For many years researchers have believed that intelligence is a quality which is spread throughout the whole human brain.

By using advanced scanning equipment, researchers led by John Duncan of the Cognition and Brain Sciences Unit in Cambridge now think that it is much more localized and at the front of the brain in particular. Duncan and his team have given subjects problem solving tests. These tests are used to test and measure intelligence. They resemble puzzles where sequences of numbers or letters have to be rearranged or continued, or patterns of shapes have to be inverted. While subjects are carrying out these intelligence tasks, their heads are scanned to see where electrical activity and blood flow in the brain are concentrated. It turns out that activity was concentrated in the frontal cortex and so, Duncan and his team presume, intelligence is situated there too.

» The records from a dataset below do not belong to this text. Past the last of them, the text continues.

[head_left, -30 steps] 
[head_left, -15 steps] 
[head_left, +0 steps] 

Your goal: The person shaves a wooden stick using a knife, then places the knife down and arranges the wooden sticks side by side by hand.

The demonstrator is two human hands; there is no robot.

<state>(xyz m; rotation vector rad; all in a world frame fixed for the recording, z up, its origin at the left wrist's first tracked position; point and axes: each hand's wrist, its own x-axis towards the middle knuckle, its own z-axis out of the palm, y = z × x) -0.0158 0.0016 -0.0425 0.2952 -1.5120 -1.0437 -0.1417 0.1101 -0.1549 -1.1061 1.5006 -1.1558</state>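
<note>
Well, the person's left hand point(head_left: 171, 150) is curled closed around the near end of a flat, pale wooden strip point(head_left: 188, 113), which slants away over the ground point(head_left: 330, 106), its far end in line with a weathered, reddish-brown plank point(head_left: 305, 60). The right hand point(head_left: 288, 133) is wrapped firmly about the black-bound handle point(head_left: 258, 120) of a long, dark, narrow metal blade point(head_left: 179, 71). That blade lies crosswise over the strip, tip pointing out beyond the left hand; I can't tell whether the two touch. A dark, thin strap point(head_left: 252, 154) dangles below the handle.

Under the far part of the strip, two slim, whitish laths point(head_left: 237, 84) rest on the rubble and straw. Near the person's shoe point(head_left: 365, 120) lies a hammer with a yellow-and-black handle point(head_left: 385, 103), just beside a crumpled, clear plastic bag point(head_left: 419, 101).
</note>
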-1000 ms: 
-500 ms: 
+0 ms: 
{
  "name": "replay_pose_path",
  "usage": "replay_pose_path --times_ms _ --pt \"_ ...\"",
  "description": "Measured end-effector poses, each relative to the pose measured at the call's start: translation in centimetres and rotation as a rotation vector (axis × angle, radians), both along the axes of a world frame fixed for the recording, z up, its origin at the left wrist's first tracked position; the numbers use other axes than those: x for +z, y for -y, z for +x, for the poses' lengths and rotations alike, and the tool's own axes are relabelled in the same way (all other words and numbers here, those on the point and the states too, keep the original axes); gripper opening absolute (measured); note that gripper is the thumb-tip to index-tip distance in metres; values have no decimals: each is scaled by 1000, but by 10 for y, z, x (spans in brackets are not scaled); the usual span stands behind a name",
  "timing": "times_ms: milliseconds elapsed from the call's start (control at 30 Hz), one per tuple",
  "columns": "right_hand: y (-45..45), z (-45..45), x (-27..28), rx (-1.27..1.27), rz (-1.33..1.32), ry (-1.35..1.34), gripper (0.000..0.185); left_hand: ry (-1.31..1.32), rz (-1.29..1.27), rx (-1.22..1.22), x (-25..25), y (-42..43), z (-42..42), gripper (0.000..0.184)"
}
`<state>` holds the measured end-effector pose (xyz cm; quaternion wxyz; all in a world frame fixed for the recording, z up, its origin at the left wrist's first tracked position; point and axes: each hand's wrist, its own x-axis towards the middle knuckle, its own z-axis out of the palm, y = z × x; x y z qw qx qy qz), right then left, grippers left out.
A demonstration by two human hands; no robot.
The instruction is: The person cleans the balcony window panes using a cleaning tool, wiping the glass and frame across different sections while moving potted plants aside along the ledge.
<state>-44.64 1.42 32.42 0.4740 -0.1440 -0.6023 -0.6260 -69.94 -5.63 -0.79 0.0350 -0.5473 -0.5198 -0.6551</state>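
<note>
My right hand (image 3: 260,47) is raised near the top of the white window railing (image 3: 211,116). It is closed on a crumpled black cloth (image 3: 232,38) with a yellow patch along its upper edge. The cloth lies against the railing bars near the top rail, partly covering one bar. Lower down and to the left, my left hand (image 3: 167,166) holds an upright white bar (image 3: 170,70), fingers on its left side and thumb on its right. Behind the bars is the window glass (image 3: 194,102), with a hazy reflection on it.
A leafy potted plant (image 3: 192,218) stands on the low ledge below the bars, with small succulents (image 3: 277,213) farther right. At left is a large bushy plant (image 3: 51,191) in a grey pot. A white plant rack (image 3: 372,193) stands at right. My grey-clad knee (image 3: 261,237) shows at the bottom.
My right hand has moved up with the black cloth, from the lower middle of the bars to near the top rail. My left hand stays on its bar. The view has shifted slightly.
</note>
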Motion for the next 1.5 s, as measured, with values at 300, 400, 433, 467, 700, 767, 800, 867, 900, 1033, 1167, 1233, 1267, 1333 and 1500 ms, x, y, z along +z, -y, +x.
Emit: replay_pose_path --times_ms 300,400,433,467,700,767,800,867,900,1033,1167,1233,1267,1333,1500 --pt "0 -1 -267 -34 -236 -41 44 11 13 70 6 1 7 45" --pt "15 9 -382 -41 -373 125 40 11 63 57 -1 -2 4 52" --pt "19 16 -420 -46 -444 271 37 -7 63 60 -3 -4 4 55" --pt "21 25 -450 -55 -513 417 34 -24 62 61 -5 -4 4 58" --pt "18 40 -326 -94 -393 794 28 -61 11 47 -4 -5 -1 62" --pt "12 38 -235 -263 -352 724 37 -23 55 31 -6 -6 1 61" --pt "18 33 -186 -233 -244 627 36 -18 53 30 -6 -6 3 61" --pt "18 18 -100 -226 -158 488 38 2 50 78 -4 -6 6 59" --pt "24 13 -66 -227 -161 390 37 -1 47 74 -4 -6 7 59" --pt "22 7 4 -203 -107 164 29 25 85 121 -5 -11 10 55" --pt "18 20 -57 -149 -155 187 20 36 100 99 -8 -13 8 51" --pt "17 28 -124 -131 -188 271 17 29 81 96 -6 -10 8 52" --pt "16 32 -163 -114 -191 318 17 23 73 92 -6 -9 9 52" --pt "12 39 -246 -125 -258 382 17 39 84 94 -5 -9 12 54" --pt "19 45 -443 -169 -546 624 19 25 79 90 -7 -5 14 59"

The usual definition of "intelligence" was set by Charles Spearman 100 years ago. This was the quality that allows some people to be very good at a variety of things - music, mathematics, practical problem solving and so on - while others are not. He called this quality general intelligence or the "g" factor for short. It was a questionable idea at the time but still no-one has given a better definition. Because the notion of intelligence is not clearely defined, the idea that there is a fixed location for intelligence also looks questionable. The questioning comes in an article in the prestigious journal Science. Yale psychologist Robert Sternberg points out that many people who are clearly intelligent, such as leading politicians and lawyers, do very badly in intelligence tests. Conversely, there are plenty of academics who are good at intelligence tests but who cannot even tie their own shoe laces! Sternberg implies that the idea that being a successful politician or lawyer does not require intelligence, flies in the face of reason. Rather more likely is the idea that so-called intelligence tests can have little to do with many practical manifestations of intelligence. The skills of verbal and mathematical analysis measured by these tests can tell us very little about the skills of social interaction and people handling which are equally essential for success and are, therefore, equally valid qualities of intelligence.

Sternberg makes a further criticism of the conclusions drawn by Duncan's team. The mental-atlas approach really does not tell us anything about intelligence. The fact that we know a computer's "intelligence" is produced by a computer chip and that we can say where this chip is, does not tell us anything about the computer's intelligence or ability. We could easily move the location of the chip and this would not change the computer's "intelligence". As Benjamin Martin, a traditional psychologist, points out, this may happen in reality when after physical damage to one area of the brain, knowledge and ability become able to relocate.